▸ **What is expected**:
The answer must reproduce the listing exactly, with every picture left out.

▸ **Dataset excerpt**:
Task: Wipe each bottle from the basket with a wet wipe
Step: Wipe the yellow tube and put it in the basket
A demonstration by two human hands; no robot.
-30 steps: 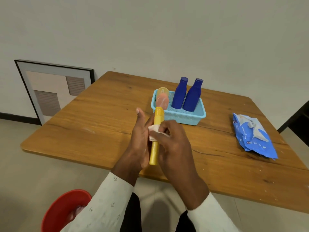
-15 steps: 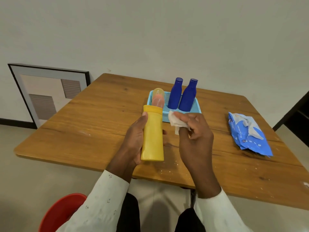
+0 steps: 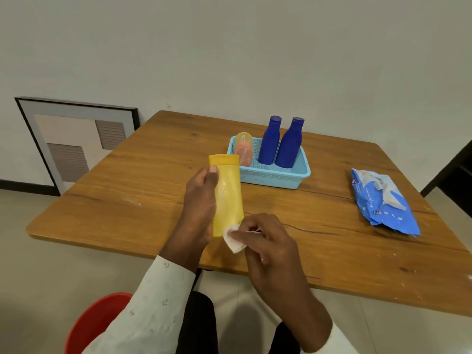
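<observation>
Wrapped around the yellow bottle (image 3: 228, 198), the left hand (image 3: 198, 213) holds it tilted above the table (image 3: 127, 180) — its face exposed to the wet wipe (image 3: 233, 237) pinched by the right hand (image 3: 265, 241) — near the basket (image 3: 268, 177).

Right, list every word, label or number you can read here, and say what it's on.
"72": in a small round mark on the blue wet wipe pack.
The other print on that pack is too small and blurred to read.
The yellow bottle, both blue bottles and the basket show no legible text.
</observation>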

▸ **Task solution**:
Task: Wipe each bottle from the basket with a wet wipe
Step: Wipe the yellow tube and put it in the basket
A demonstration by two human hands; no robot.
-30 steps: 
-15 steps: 
+0 steps: 
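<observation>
Wrapped around the yellow bottle (image 3: 228, 198), the left hand (image 3: 198, 213) holds it tilted above the table (image 3: 127, 180) — its face exposed to the wet wipe (image 3: 233, 237) pinched by the right hand (image 3: 265, 241) — near the basket (image 3: 268, 177).

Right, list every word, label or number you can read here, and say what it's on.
"72": in a small round mark on the blue wet wipe pack.
The other print on that pack is too small and blurred to read.
The yellow bottle, both blue bottles and the basket show no legible text.
</observation>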

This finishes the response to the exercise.